What needs to be done:
Your response must be made up of each line in the data below that contains the string "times".

Records to use:

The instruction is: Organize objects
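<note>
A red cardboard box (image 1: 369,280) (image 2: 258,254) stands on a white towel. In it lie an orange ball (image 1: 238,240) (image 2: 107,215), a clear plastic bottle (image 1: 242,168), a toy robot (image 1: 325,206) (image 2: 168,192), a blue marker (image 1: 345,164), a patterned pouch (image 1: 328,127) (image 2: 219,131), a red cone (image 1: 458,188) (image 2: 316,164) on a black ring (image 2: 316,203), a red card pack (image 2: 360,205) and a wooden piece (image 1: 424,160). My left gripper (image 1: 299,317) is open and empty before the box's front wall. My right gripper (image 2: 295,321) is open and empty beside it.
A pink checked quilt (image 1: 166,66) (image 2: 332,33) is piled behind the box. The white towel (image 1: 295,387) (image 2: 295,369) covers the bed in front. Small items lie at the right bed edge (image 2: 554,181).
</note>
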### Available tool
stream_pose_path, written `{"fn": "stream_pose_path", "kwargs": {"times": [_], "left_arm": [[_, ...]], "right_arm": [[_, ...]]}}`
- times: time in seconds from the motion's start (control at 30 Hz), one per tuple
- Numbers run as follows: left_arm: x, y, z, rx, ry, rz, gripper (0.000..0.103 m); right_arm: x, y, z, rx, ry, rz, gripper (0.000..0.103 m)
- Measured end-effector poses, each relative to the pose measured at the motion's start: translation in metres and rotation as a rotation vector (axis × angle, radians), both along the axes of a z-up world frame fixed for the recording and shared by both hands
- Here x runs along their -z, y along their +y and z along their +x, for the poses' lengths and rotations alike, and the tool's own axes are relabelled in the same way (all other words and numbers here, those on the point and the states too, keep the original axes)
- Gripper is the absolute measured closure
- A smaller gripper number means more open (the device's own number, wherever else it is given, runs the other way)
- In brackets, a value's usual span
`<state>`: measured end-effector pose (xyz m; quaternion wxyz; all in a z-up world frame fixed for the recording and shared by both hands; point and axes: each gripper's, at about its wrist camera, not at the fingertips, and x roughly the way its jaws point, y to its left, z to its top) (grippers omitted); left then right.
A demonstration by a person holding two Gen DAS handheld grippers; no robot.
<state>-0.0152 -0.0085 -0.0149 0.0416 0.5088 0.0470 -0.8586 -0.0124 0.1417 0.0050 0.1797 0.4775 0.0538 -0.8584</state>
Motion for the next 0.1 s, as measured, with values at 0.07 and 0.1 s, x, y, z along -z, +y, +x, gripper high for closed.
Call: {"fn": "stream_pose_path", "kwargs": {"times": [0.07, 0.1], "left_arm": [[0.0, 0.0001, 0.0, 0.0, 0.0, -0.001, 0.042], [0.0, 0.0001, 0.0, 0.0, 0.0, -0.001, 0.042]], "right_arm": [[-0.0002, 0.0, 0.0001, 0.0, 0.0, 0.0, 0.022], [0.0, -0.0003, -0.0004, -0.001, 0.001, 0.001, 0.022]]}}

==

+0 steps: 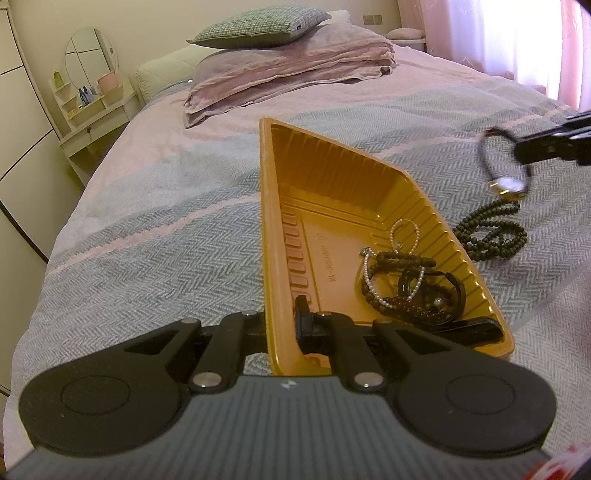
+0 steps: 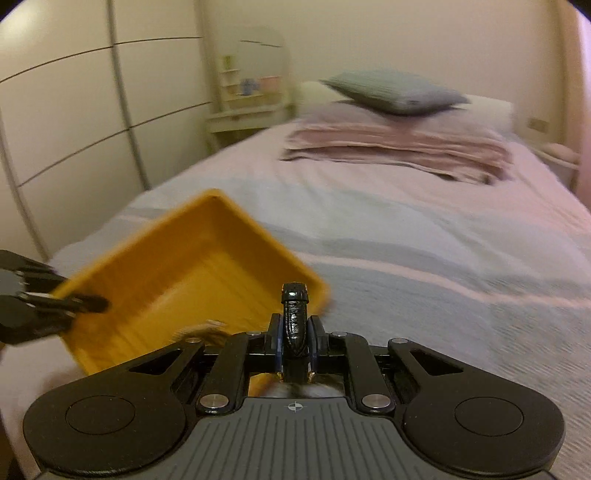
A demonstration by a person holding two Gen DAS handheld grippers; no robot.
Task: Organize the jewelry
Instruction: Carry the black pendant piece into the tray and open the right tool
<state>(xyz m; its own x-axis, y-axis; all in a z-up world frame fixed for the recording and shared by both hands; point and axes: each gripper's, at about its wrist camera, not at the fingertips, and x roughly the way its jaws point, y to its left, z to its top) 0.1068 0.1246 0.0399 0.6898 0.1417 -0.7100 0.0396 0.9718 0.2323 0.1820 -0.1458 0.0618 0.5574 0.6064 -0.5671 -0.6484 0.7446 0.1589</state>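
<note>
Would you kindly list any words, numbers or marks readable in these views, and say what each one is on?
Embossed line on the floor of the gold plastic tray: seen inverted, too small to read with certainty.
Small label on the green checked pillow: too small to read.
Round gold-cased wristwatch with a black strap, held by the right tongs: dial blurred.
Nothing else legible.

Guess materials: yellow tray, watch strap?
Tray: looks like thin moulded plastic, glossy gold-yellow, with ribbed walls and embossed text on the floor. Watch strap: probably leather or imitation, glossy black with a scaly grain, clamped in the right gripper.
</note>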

Output below:
stream_pose_path, written `{"fn": "stream_pose_path", "kwargs": {"times": [_], "left_arm": [[_, ...]], "right_arm": [[_, ...]]}}`
- times: time in seconds from the motion's start (control at 30 Hz), one per tuple
Call: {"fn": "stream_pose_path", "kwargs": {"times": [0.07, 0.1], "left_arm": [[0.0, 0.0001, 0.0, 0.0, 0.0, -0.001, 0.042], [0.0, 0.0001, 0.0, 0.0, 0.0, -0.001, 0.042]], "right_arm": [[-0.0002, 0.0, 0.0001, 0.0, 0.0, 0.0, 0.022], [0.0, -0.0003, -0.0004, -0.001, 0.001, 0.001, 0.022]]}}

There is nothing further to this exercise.